Any successor General Partner elected in accordance with the terms of this Section 11.1
shall be subject to the provisions of Section 10.3.
Section 11.2
Removal of the
General Partner.
The General Partner may be
removed if such removal is approved by the Unitholders holding at least 66 2/3%
of the Outstanding Units (including Units held by the General Partner and its
Affiliates) voting as a single class.
Any such action by such holders for removal of the
75
General
Partner must also provide for the election of a successor General Partner by
the Unitholders holding a majority of the outstanding Common Units voting as a
class and a majority of the outstanding Subordinated Units voting as a class
(including Units held by the General Partner and its Affiliates). Such removal shall be effective immediately
following the admission of a successor General Partner pursuant to Section 10.3.

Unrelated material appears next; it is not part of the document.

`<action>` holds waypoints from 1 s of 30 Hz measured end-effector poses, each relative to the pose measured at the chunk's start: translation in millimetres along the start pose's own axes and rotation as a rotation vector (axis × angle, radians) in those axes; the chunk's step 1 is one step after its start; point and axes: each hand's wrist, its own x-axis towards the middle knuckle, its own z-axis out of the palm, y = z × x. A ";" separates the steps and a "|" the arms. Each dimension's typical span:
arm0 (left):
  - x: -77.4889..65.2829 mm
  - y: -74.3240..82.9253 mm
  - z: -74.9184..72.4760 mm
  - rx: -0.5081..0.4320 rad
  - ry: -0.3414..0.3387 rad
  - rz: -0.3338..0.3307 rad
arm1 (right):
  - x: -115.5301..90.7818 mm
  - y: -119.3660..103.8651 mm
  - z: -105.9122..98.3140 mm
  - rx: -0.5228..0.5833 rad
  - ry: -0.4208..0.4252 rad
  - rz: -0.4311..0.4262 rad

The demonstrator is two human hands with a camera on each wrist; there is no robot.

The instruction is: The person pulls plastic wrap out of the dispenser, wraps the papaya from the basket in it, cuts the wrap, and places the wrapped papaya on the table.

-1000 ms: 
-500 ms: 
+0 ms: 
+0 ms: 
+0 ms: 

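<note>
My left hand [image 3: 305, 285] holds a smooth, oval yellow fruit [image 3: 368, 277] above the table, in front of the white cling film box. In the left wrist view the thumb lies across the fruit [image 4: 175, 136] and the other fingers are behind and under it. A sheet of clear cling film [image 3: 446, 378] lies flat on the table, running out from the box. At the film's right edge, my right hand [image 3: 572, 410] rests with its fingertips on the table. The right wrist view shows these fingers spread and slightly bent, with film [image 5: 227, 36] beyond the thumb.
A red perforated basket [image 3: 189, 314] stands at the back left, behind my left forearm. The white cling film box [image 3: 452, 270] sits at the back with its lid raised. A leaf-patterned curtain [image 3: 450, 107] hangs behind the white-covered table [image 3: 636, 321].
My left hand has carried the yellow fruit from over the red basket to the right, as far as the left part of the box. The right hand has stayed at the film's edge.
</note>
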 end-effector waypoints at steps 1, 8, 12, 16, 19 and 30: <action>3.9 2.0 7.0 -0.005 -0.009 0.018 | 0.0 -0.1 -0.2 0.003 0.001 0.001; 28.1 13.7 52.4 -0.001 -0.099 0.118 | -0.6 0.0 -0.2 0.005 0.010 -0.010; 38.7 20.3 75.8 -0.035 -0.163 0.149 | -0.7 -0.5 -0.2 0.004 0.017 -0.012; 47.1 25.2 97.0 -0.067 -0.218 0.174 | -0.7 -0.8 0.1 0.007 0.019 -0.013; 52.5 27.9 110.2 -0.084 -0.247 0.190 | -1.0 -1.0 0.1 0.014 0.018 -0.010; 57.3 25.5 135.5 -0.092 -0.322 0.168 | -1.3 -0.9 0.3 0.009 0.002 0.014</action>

The removal of the General Partner shall also automatically constitute the
removal of the General Partner as general partner or managing member, to the
extent applicable, of the other Group Members of which the General Partner is a
general partner or a managing member. If
a Person is elected as a successor General Partner in accordance with the terms
of this Section 11.2, such Person shall, upon admission pursuant to Section 10.3,
automatically become a successor general partner or managing member, to the
extent applicable, of the other Group Members of which the General Partner is a
general partner or a managing member.
The right of the holders of Outstanding Units to remove the General
Partner shall not exist or be exercised unless the Partnership has received an
opinion opining as to the matters covered by a Withdrawal Opinion of
Counsel. Any successor General Partner
elected in accordance with the terms of this Section 11.2 shall be subject
to the provisions of Section 10.3.
Section 11.3
Interest of
Departing General Partner and Successor General Partner.
(a)
In the event of
(i) withdrawal of the General Partner under circumstances where such
withdrawal does not violate this Agreement or (ii) removal of the General
Partner by the holders of Outstanding Units under circumstances where Cause
does not exist, if the successor General Partner is elected in accordance with
the terms of Sections 11.1 or 11.2, the Departing General Partner shall have
the option, exercisable prior to the effective date of the departure of such
Departing General Partner, to require its successor to purchase its General
Partner Interest (represented by General Partner Units) and its general partner
interest (or equivalent interest), if any, in the other Group Members and all
of the Incentive Distribution Rights (collectively, the
Combined Interest
)
in exchange for an amount in cash equal to the fair market value of such
Combined Interest, such amount to be determined and payable as of the effective
date of its departure. If the General
Partner is removed by the Unitholders under circumstances where Cause exists or
if the General Partner withdraws under circumstances where such withdrawal
violates this Agreement, and if a successor General Partner is elected in
accordance with the terms of Sections 11.1 or 11.2 (or if the business of the
Partnership is continued pursuant to Section 12.2 and the successor
General Partner is not the former General Partner), such successor shall have
the option, exercisable prior to the effective date of the departure of such
Departing General Partner (or, in the event the business of the Partnership is
continued, prior to the date the business of the Partnership is continued), to
purchase the Combined Interest for such fair market value of such Combined
Interest of the Departing General Partner.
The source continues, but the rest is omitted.